*** Opening of Data extract ***
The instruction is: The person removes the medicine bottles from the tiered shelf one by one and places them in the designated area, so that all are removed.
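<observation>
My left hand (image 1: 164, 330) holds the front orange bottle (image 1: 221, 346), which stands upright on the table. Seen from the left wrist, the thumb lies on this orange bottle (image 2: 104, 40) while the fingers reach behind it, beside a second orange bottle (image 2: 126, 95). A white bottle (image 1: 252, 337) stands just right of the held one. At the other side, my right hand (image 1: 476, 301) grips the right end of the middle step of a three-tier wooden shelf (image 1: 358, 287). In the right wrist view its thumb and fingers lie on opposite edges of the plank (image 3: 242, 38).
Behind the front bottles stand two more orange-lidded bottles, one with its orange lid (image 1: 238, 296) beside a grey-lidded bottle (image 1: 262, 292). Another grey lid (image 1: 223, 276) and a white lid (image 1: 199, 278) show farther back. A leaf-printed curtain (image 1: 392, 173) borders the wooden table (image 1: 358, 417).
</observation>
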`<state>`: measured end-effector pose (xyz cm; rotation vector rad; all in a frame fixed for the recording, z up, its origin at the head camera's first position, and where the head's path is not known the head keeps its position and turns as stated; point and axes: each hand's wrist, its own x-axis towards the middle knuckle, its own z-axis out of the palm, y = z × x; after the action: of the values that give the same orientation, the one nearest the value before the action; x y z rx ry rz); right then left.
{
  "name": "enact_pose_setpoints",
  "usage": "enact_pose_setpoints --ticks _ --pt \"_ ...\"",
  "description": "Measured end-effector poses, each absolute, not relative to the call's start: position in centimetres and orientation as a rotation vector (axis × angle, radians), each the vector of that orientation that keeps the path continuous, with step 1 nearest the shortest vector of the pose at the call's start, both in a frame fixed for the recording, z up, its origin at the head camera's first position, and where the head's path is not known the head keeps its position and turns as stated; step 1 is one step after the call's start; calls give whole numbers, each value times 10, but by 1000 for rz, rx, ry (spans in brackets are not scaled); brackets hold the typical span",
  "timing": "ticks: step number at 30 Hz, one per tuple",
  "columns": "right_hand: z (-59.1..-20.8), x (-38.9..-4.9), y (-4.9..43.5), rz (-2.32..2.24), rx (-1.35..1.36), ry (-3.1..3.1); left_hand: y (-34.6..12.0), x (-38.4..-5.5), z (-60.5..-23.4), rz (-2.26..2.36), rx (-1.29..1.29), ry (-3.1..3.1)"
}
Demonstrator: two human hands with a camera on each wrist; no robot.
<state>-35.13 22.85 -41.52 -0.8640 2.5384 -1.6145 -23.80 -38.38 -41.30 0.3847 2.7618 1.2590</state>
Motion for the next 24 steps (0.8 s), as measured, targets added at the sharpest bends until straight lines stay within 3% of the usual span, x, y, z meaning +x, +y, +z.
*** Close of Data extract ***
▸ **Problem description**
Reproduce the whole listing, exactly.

▸ **Output of the exercise**
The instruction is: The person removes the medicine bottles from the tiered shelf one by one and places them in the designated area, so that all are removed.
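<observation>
My left hand (image 1: 164, 330) holds the front orange bottle (image 1: 221, 346), which stands upright on the table. Seen from the left wrist, the thumb lies on this orange bottle (image 2: 104, 40) while the fingers reach behind it, beside a second orange bottle (image 2: 126, 95). A white bottle (image 1: 252, 337) stands just right of the held one. At the other side, my right hand (image 1: 476, 301) grips the right end of the middle step of a three-tier wooden shelf (image 1: 358, 287). In the right wrist view its thumb and fingers lie on opposite edges of the plank (image 3: 242, 38).
Behind the front bottles stand two more orange-lidded bottles, one with its orange lid (image 1: 238, 296) beside a grey-lidded bottle (image 1: 262, 292). Another grey lid (image 1: 223, 276) and a white lid (image 1: 199, 278) show farther back. A leaf-printed curtain (image 1: 392, 173) borders the wooden table (image 1: 358, 417).
</observation>
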`<state>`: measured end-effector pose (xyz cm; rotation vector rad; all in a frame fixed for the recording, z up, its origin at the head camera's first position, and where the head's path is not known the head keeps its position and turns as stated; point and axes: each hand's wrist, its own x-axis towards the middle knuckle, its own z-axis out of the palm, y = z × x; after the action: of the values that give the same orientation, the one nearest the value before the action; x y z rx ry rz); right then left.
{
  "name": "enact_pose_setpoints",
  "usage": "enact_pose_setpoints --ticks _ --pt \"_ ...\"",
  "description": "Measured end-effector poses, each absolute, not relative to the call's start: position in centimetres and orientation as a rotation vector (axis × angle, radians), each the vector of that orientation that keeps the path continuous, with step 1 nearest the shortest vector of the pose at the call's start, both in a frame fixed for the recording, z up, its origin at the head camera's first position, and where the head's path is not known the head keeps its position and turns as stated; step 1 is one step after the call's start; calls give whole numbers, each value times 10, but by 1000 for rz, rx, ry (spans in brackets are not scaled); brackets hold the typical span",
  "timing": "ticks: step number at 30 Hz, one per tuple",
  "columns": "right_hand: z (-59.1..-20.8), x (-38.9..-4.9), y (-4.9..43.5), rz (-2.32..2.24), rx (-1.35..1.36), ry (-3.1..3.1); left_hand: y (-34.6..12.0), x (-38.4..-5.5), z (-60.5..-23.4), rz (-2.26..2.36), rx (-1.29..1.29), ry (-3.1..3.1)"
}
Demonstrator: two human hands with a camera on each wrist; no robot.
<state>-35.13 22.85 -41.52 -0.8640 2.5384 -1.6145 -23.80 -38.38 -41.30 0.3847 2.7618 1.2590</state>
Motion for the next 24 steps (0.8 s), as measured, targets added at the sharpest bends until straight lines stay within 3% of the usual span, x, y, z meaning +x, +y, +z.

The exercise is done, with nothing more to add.